Set up times when you’ll do certain activities together (such as going for walks, watching TV, or reading), then follow them each day.
This consistency will help reduce anxiety and make your loved one feel more comfortable in their environment.
Another way to make life easier for your loved one is by setting up routines and sticking to them whenever possible… Again, it’s all about routine and consistency.
This can include things like taking your loved ones outside at certain times of the day or making sure they eat their meals at the same time every day. Routines don’t have to be complicated — sometimes, simply getting dressed in the morning can be comforting for someone with dementia because it gives them something familiar to do each morning before starting their day.
It can be easy to get wrapped up in your responsibilities and forget about yourself as an effective caregiver. However, taking time for yourself is essential to recharge and enjoy the time you spend with your loved one.
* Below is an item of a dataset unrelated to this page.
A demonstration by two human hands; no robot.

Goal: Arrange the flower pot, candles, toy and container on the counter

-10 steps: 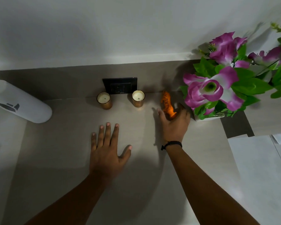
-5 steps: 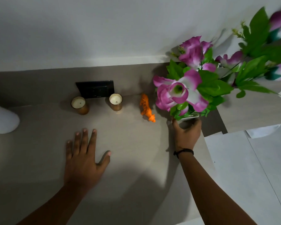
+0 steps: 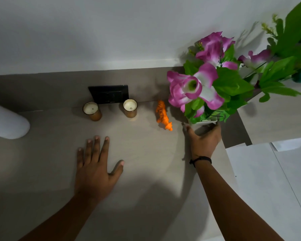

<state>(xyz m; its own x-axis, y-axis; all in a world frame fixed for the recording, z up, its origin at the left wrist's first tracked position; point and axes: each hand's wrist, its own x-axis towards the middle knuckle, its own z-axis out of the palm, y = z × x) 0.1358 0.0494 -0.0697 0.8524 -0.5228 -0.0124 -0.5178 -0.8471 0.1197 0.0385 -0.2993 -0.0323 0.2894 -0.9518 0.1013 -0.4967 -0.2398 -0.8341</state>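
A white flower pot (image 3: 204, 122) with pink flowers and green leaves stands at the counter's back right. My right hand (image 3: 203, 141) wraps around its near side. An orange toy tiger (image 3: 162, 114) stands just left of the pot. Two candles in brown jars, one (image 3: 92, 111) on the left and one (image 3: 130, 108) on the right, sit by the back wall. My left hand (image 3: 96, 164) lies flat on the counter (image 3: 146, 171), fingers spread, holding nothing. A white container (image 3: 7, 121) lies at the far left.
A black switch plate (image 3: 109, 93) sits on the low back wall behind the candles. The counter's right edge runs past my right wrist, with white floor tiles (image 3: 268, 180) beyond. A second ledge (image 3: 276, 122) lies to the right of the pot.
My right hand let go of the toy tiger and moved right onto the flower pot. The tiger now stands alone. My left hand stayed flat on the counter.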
If possible, take a few minutes during the day or evening to relax and unwind from the day’s activities – even if it’s just sitting down on the couch with a cup of tea or coffee while reading a book or magazine!
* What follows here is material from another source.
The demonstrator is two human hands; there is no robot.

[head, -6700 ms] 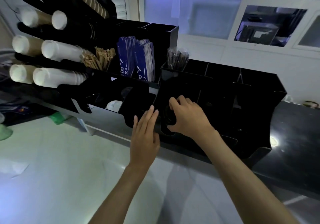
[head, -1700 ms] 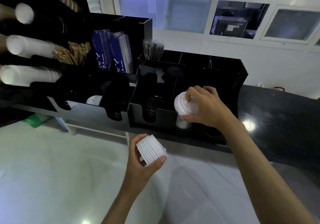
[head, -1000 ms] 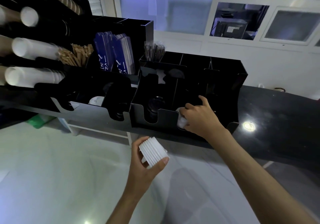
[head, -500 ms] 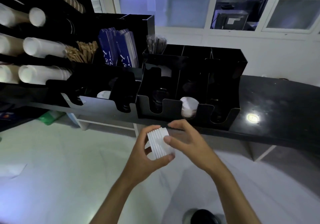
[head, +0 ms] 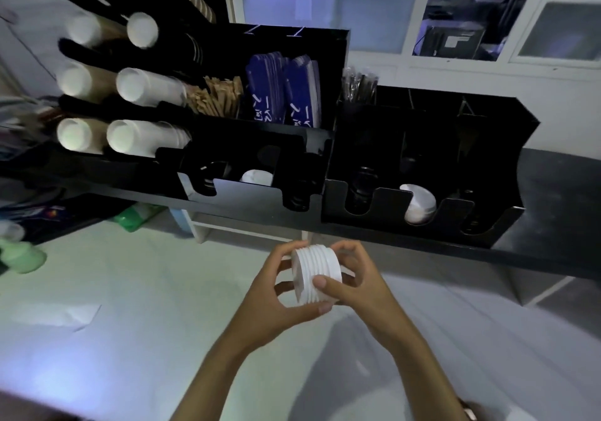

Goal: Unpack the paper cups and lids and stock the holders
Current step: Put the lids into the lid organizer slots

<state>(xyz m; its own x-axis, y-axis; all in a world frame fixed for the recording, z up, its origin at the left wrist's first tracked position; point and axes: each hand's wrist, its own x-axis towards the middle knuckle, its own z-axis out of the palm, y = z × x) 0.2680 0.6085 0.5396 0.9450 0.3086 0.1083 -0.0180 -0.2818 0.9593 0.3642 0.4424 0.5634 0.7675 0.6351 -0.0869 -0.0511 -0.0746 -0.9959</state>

Everyone needs to feel safe and secure in their home. This includes people with dementia, who may wander away from home, become confused and disoriented, or forget how to use the stove or oven.
Keep all doors and windows locked, even when you’re at home, and leave the porch light on at night so your loved ones can find their way home if they wander off.
Install extra deadbolts on doors and motion detectors outside doors and windows that lead outside (you may also want to install security cameras).
If your loved one has trouble remembering how to use new appliances such as microwaves or dishwashers, make sure they are labeled with large stickers, so they’re easy for everyone to see.
Make sure that medications are locked up securely so children cannot get into them accidentally or intentionally take them out of spite (some medications look like candy).
Bathing and showering are essential parts of caregiving. Bathing can be difficult for many people with dementia because they do not know how to do it, and they may be scared of the water.
Here are some tips to help you:
- Ask if your loved one wants to take a bath or shower. If not, that is fine too!
- Make sure they are in a private room with no distractions like the television or radio.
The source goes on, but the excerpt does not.